* _What this task involves_
Across the entries below, how many lines contain the word "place"? Give the number alone.

* _Information given_

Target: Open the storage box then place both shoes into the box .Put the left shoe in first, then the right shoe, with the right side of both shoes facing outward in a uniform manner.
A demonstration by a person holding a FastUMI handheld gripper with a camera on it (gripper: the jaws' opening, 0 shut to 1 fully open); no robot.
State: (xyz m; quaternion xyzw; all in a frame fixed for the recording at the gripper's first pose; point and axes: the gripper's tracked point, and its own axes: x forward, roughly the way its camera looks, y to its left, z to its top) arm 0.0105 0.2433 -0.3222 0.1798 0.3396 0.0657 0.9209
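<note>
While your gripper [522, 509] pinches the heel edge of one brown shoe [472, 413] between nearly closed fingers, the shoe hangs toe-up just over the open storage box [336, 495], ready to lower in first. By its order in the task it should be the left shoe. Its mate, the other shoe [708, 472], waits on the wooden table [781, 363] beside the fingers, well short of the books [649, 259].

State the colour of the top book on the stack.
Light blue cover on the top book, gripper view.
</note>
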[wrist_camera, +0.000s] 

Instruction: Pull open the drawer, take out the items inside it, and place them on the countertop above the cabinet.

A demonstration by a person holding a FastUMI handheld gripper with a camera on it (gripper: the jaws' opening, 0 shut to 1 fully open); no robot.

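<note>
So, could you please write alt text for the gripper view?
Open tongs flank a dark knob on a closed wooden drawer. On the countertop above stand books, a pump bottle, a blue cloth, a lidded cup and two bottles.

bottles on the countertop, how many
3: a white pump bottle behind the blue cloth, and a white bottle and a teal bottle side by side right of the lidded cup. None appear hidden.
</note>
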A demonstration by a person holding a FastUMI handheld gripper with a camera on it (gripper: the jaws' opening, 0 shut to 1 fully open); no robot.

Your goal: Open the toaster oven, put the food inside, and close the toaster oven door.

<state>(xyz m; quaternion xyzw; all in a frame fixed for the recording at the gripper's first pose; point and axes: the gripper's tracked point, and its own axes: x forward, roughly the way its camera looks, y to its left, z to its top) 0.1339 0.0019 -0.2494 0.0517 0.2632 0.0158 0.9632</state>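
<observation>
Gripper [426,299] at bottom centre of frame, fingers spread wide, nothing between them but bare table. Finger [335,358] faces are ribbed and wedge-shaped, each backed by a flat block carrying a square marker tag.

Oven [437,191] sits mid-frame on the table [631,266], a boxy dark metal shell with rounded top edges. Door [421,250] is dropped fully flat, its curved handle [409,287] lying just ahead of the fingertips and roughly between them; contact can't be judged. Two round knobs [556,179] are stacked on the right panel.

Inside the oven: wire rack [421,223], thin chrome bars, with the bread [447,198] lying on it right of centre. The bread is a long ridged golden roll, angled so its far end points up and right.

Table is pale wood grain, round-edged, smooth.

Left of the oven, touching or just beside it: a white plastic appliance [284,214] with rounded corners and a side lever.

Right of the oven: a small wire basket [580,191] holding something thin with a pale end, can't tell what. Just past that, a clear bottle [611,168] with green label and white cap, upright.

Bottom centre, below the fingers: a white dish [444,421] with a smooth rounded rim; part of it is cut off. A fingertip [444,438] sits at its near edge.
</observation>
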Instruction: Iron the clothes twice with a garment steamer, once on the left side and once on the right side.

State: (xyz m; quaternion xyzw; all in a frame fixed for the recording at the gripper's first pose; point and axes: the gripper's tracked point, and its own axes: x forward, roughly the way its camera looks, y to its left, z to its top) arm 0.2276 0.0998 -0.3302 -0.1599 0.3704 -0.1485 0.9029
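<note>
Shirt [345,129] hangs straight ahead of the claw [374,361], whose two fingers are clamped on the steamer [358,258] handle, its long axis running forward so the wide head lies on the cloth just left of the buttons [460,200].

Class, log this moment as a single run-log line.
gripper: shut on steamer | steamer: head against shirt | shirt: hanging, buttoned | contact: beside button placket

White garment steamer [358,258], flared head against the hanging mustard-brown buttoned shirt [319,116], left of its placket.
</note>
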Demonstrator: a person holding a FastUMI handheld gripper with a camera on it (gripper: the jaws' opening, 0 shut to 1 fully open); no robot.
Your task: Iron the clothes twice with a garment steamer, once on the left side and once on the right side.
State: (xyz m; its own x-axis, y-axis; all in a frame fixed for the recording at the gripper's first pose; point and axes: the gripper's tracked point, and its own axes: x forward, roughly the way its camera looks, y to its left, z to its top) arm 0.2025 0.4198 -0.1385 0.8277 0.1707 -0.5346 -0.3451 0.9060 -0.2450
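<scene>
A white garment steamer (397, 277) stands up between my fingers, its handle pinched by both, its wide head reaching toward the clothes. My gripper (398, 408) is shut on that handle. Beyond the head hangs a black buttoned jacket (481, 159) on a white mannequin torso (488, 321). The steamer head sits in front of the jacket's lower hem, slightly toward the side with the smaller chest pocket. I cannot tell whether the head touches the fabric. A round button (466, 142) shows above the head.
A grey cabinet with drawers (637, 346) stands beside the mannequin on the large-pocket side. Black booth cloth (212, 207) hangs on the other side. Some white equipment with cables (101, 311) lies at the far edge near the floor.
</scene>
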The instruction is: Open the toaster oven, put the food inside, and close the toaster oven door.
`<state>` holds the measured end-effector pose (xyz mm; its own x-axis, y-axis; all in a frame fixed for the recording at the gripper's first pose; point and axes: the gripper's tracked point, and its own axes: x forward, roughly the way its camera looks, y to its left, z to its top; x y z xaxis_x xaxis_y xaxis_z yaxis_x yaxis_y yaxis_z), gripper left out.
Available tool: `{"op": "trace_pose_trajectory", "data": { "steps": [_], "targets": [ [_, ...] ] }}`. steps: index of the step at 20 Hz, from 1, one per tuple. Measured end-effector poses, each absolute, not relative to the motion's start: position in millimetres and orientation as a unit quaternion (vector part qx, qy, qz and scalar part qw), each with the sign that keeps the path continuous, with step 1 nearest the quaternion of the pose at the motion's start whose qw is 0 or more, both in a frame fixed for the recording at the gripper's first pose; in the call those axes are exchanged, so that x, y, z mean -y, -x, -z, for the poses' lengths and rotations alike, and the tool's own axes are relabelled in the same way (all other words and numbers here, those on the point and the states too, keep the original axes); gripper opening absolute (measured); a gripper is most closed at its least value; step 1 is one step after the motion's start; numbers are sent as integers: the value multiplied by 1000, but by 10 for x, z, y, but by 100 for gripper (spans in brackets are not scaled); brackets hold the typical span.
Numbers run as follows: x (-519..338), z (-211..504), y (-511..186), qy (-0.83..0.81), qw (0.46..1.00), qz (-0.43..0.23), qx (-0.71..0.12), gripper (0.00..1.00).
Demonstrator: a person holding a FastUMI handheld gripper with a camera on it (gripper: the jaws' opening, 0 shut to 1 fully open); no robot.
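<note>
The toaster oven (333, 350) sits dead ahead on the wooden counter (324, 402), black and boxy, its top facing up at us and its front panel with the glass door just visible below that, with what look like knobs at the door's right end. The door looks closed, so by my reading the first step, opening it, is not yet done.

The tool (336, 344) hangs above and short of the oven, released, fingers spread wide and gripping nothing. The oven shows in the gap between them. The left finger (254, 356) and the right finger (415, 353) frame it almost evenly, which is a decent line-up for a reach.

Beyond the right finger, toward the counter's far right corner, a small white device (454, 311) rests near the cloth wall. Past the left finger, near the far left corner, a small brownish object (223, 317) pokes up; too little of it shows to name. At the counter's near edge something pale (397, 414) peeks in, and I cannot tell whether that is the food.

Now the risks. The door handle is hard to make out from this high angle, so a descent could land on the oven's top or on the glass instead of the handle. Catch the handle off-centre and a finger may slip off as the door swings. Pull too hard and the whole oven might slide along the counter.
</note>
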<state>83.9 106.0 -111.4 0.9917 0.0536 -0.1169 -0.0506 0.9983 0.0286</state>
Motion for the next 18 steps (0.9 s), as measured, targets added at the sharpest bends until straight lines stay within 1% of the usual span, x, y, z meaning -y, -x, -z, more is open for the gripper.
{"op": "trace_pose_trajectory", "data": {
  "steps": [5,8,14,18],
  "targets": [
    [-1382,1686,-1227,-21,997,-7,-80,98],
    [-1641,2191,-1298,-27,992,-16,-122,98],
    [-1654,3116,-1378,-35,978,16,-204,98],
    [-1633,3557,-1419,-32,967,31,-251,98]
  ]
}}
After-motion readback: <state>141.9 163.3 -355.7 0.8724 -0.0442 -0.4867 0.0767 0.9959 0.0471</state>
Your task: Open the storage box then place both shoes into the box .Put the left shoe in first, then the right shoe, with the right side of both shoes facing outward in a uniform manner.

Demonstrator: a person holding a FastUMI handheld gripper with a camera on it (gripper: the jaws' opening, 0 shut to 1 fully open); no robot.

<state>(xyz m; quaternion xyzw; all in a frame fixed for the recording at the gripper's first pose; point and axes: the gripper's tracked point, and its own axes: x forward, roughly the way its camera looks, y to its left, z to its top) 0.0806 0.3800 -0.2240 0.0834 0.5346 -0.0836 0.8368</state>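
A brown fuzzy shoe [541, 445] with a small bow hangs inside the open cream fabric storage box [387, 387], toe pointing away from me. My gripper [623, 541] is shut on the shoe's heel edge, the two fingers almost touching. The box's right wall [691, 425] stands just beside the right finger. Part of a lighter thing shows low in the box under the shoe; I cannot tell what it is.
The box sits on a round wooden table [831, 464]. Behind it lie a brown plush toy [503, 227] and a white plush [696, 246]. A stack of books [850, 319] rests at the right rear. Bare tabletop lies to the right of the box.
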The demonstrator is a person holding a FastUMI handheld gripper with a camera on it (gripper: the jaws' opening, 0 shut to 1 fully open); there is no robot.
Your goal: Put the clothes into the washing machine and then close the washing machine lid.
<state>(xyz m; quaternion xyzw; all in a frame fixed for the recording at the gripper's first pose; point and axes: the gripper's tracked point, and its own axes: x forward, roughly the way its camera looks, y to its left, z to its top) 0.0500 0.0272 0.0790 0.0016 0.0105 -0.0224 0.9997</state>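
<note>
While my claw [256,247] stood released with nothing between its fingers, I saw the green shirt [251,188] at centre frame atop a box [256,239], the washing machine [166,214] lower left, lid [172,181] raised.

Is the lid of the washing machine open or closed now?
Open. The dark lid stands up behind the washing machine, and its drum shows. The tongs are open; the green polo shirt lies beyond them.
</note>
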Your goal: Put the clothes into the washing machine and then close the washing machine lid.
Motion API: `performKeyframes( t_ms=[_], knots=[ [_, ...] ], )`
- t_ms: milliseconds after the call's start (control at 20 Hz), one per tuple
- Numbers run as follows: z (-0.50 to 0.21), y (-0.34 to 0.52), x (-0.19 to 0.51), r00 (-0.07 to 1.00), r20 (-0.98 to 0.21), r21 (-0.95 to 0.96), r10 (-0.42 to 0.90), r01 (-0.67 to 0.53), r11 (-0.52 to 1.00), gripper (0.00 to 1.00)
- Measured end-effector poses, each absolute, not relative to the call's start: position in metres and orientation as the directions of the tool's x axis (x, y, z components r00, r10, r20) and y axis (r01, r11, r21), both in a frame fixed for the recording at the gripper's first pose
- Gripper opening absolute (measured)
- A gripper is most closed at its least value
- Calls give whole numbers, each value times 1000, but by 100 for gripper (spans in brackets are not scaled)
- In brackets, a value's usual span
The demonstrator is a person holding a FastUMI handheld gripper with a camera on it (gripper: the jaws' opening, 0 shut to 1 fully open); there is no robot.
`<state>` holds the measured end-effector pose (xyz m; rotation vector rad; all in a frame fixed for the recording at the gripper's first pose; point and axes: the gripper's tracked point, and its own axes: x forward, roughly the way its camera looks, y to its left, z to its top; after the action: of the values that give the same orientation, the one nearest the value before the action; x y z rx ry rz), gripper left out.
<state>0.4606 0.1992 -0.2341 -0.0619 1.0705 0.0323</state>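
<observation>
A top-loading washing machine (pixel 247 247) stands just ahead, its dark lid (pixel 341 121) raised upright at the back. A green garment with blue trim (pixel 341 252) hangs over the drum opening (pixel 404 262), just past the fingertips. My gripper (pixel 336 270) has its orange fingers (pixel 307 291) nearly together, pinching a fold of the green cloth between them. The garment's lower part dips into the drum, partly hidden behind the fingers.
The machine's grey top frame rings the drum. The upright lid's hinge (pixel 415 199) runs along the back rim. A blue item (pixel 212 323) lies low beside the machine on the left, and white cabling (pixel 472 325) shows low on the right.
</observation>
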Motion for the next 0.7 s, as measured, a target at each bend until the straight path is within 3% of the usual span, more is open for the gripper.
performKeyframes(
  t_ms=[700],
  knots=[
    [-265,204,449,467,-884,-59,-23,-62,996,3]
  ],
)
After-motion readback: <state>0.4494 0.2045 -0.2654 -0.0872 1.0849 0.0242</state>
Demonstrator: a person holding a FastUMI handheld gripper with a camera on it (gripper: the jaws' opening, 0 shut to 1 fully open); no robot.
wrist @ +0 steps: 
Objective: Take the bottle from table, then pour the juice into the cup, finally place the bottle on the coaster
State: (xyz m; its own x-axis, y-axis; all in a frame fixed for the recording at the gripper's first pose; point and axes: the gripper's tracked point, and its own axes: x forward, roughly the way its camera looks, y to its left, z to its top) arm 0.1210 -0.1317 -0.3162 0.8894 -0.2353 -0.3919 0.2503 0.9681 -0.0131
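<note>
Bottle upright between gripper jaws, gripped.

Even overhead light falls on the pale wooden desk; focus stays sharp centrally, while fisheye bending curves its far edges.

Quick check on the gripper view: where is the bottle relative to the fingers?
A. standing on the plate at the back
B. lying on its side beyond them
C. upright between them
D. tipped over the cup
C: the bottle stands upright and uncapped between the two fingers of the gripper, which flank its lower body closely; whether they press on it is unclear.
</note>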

* _Written response_
4